7. Vlamings PH, Jonkman LM, van Daalen E, van der Gaag RJ, Kemner C. {{Basic Abnormalities in Visual Processing Affect Face Processing at an Early Age in Autism Spectrum Disorder}}. {Biol Psychiatry} (Aug 20)
BACKGROUND:: A detailed visual processing style has been noted in autism spectrum disorder (ASD); this contributes to problems in face processing and has been directly related to abnormal processing of spatial frequencies (SFs). Little is known about the early development of face processing in ASD and the relation with abnormal SF processing. We investigated whether young ASD children show abnormalities in low spatial frequency (LSF, global) and high spatial frequency (HSF, detailed) processing and explored whether these are crucially involved in the early development of face processing. METHODS:: Three- to 4-year-old children with ASD (n = 22) were compared with developmentally delayed children without ASD (n = 17). Spatial frequency processing was studied by recording visual evoked potentials from visual brain areas while children passively viewed gratings (HSF/LSF). In addition, children watched face stimuli with different expressions, filtered to include only HSF or LSF. RESULTS:: Enhanced activity in visual brain areas was found in response to HSF versus LSF information in children with ASD, in contrast to control subjects.
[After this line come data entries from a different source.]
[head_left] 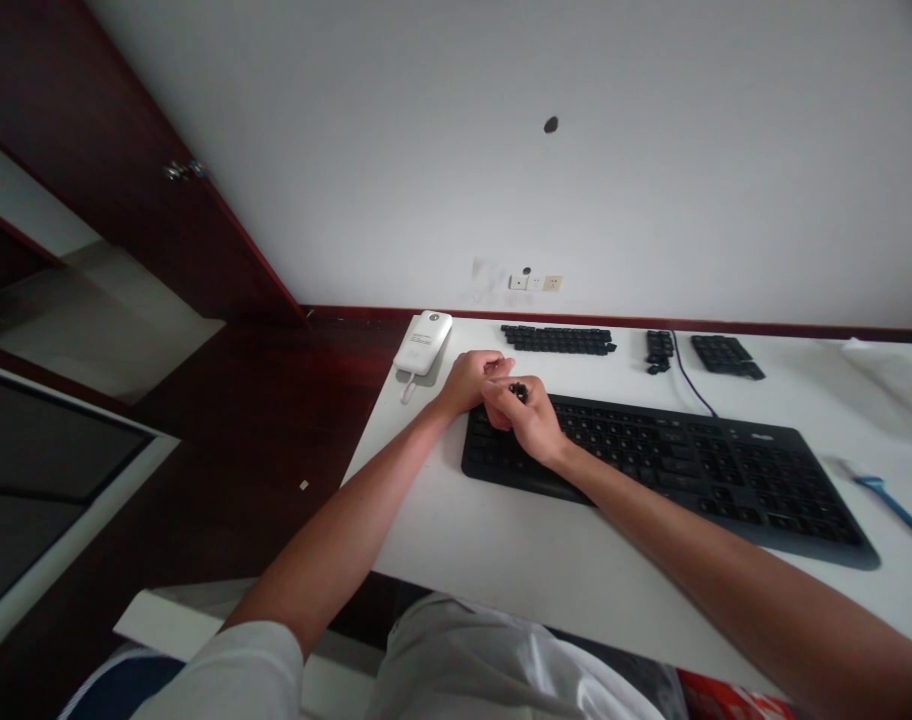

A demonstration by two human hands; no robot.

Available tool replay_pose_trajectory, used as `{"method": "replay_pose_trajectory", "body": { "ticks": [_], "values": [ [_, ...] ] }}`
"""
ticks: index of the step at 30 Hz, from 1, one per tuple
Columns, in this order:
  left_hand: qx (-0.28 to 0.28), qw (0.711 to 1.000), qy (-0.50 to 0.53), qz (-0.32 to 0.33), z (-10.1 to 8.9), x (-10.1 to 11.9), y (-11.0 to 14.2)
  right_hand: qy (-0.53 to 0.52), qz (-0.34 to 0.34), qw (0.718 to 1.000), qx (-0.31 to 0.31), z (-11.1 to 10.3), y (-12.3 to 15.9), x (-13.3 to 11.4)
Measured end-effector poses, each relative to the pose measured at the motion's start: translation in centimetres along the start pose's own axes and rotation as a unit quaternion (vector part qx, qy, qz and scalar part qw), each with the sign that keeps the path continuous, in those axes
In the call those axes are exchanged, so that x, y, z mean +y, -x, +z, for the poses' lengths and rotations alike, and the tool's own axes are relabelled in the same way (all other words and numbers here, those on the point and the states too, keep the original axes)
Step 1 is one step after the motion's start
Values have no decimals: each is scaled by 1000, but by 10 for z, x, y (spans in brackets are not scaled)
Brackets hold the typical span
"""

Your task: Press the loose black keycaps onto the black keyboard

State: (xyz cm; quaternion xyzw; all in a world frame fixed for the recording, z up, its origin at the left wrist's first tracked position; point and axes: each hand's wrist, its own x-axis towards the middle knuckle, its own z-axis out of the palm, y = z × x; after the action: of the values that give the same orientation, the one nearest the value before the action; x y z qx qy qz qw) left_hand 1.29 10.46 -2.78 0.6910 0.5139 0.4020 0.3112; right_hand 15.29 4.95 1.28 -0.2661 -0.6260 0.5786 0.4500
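A black keyboard (673, 450) lies on the white table under my hands. My right hand (535, 420) is closed above its left end, with small black keycaps (519, 392) showing between thumb and fingers. Against it, on the left, rests my left hand (471, 380), its fingers curled. What the left fingers hold, if anything, is hidden. Loose black keycaps stand in groups along the back of the table: a wide block (557, 340), a narrow one (658, 350) and a block at right (726, 355).
A white handheld device (424, 342) with a strap lies at the table's back left corner. A cable (692, 375) runs from the keyboard toward the wall. On the right are a blue-handled brush (895, 505) and a crumpled translucent bag (895, 375).
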Motion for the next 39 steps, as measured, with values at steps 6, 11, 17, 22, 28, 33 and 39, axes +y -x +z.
{"method": "replay_pose_trajectory", "body": {
  "ticks": [6,11,17,22,28,33,39],
  "values": [
    [-13,1000,0,-13,-2,8,2,67,-13,997,-32,2,5,1],
    [-22,999,-18,-16,-4,14,4,87,-29,995,-50,6,8,0],
    [-17,999,-31,-3,-4,18,5,106,-36,991,-76,10,13,0],
    [-15,1000,-27,0,-4,16,4,85,-21,994,-61,9,10,3],
    [-5,1000,-18,-7,-1,8,1,20,-4,1000,-13,2,0,9],
    [-1,1000,-12,-9,0,6,2,-12,0,1000,-2,0,-1,11],
    [-11,1000,-9,-4,-1,5,1,-12,-4,1000,-4,0,-1,8]
  ]
}}
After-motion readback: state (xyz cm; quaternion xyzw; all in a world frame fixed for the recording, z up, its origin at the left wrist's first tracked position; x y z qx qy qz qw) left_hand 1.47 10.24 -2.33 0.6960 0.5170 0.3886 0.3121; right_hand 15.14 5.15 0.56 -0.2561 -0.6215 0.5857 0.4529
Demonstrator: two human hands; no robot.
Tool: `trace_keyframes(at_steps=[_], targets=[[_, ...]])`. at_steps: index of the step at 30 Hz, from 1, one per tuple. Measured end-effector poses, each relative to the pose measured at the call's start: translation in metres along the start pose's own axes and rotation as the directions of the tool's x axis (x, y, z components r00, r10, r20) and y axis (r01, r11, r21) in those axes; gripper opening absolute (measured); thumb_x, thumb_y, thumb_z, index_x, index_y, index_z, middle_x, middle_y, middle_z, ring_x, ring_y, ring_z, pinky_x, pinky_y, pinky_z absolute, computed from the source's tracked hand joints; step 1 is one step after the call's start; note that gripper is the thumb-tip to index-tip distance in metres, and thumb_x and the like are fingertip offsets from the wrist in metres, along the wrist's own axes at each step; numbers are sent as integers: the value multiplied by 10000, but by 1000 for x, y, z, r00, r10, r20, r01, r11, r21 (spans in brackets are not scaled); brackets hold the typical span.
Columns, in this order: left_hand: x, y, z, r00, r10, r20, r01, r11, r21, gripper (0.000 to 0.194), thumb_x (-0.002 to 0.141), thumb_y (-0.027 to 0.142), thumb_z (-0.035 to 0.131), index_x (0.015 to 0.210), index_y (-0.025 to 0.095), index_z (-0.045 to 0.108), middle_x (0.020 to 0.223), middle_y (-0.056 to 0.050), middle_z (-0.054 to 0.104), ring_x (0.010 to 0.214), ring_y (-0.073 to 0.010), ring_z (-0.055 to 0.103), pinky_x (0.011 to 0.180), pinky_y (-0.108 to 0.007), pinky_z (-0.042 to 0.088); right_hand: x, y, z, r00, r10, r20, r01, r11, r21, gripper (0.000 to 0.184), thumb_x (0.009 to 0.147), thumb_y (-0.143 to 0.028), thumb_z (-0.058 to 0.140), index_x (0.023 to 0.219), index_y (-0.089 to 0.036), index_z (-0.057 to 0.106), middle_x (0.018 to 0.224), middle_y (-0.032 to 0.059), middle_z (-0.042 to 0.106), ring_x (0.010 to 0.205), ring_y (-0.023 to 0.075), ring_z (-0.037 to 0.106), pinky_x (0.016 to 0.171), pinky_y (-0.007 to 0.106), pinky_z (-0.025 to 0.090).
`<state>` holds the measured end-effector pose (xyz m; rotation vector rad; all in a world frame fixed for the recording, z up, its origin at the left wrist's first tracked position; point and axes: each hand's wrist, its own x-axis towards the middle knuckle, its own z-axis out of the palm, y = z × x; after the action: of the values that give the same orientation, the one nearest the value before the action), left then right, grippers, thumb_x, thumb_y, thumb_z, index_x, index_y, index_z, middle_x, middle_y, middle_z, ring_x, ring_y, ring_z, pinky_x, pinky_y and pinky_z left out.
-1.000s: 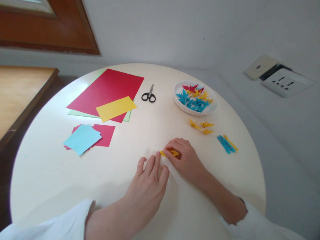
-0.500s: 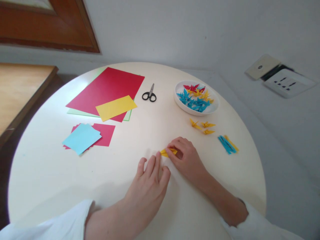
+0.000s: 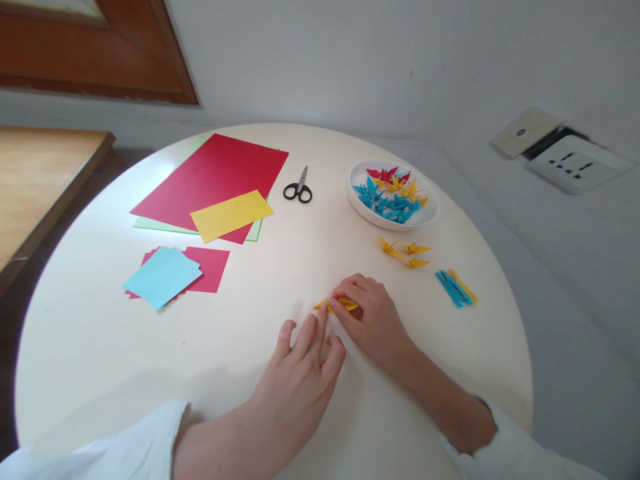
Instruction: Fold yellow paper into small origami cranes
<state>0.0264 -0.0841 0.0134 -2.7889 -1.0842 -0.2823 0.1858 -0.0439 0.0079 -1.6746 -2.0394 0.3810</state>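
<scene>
Head view: near the middle of the round counter, the right hand's fingers pinch a folded yellow paper; the left hand's fingers, slightly spread, press its left tip. Scissors lie toward the far edge.

smooth matt yellow folded paper

I can't read any words or numbers from here. On the wall, the white plastic socket plate has little dark marks, but they look like plug holes and not letters. The flat beige switch plate beside it has one small dark spot, too tiny for me to make out.
</scene>
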Motion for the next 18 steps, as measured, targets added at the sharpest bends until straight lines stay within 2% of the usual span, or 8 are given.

Furthermore, facial-expression processing was also primarily driven by detail in ASD. CONCLUSIONS:: Enhanced visual processing of detailed (HSF) information is present early in ASD and occurs for neutral (gratings), as well as for socially relevant stimuli (facial expressions). These data indicate that there is a general abnormality in visual SF processing in early ASD and are in agreement with suggestions that a fast LSF subcortical face processing route might be affected in ASD. This could suggest that abnormal visual processing is causative in the development of social problems in ASD.